Sprint deployed more outdoor small cells in its most-recent quarter than in the previous two years combined and now has thousands, said Scott Santi, head-network deployment and operations. “With our massive Next-Gen Network investment we’ve significantly ramped up our numbers,” Santi blogged Tuesday. “We also use small cells indoors, from hotels to airports, stadiums to concerts halls and more. We have several types of small cells, including the award-winning Sprint Magic Box." He said "this low cost, self-configuring all-wireless small cell provides indoor coverage averaging up to 30,000 square feet. And it improves data speeds on average” by 200 percent.
The Internet Innovation Alliance urged the FCC to conclude mobile broadband is a fully “functional” substitute for fixed broadband in its next report under a Telecom Act Section 706 mandate.
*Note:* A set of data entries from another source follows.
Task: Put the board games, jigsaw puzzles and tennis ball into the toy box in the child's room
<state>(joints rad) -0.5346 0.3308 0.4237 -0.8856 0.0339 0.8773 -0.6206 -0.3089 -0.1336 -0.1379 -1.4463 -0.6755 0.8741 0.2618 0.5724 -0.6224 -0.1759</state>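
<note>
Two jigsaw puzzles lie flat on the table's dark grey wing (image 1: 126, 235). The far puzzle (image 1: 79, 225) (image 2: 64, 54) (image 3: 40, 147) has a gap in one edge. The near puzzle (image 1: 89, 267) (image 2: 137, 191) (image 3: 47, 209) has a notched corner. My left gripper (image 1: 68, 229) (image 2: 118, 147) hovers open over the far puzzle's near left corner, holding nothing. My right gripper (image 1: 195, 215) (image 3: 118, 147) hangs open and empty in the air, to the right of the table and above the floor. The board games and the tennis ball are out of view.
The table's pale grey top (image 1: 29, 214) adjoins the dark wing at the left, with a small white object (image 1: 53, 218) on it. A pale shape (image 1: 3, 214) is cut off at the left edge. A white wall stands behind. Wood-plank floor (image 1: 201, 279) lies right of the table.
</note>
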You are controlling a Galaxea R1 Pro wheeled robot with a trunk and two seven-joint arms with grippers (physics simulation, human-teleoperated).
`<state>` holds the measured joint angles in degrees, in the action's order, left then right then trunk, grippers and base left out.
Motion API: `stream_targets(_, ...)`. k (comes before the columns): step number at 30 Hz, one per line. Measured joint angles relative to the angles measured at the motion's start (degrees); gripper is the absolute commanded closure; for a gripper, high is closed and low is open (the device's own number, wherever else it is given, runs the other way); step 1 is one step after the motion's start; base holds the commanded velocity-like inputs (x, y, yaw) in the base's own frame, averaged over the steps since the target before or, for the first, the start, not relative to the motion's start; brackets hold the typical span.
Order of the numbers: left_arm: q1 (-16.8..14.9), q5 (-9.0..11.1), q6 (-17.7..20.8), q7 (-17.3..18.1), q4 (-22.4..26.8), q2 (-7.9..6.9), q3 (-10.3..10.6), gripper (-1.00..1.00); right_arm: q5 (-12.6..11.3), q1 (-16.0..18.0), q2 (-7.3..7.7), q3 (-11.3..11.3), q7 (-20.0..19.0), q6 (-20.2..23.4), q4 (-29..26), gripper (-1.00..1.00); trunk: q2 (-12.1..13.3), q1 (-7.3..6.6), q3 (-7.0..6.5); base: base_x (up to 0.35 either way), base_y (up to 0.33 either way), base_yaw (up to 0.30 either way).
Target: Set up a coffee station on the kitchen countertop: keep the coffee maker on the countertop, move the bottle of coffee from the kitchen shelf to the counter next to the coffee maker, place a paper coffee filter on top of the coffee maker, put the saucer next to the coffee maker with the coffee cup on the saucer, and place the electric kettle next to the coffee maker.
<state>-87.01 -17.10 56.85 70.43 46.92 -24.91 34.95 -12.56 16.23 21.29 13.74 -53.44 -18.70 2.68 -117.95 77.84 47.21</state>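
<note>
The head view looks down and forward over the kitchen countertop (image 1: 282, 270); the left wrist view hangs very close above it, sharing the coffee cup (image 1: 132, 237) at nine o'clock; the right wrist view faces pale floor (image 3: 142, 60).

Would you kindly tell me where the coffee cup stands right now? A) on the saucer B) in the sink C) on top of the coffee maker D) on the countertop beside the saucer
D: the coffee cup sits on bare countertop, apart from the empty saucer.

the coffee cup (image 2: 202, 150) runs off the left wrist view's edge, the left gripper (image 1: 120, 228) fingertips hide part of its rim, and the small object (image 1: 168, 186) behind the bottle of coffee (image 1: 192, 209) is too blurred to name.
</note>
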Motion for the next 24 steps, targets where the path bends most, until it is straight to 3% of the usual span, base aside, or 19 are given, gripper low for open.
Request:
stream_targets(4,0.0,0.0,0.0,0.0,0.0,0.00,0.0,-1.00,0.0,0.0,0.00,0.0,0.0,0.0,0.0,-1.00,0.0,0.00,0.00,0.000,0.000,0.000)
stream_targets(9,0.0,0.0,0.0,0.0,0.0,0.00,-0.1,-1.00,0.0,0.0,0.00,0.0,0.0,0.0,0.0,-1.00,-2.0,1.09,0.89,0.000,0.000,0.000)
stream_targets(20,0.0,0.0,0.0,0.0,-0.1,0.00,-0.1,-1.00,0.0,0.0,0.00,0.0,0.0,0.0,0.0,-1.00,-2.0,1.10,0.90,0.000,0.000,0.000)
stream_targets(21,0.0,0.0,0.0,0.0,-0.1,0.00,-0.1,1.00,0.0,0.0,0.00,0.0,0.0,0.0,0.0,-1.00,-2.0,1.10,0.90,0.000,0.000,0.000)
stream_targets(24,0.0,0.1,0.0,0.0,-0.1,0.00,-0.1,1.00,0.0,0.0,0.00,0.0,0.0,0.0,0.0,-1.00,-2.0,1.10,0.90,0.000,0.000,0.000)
Commissioners voted 3-2 in February to keep a 25/3 Mbps fixed benchmark and concluded mobile isn't a full substitute (see 1802050002). IIA cited a CivicScience survey it commissioned that nearly equal numbers of U.S. consumers preferred mobile broadband to fixed broadband for accessing the internet, and 26 percent favored fixed wireless to 23 percent mobile. Twenty percent had no preference, while 14 percent preferred fiber. Seven percent preferred DSL, 4 percent liked other services, 3 percent cited satellite broadband, and 3 percent prefer dial-up service. CivicScience surveyed at least 10,000 U.S. consumers in June. The results should indicate to the FCC it should “take a fresh look to update, modernize, and acknowledge the essential equivalence of mobile broadband access to fixed access in its approach” to the Section 706 reports, IIA said Tuesday.
Hours before the 3 p.m. EDT start of Amazon Prime Day (see 1807160059), NPD reported that its Checkout receipt-mining service found online consumer tech dollar purchases jumped 16 percent in the 12 months ended May from the same period a year earlier. E-commerce shopping “continues to increase across the consumer electronics landscape,” said NPD Monday. The average spending per purchase declined 7 percent year over year, “indicating that while more purchases are being completed online, these transactions are increasingly from categories that have items with lower average selling prices,” it said. NPD estimates 43 percent of the U.S. adult online-buying population made at least one consumer tech product purchase in the 12 months ended May, an increase of six percentage points from a year earlier, it said. Mobile phone accessories (22 percent) were the most popular items purchased, followed by portable audio (18 percent) and portable chargers (13 percent). “Growing online purchase frequency, especially of lower priced ‘grab and go’ items such as phone cases, screen protectors, portable chargers, and wired headphones, is shifting customer traffic from in-store to online,” said Stephen Baker, NPD vice president-industry adviser. “This shift is why today’s retailers focus on driving consumers into the store for big ticket, highly interactive purchases like TVs, where a benefit can be seen to shopping in a physical store, and allowing the online channel to focus on more transactional consumer interactions.”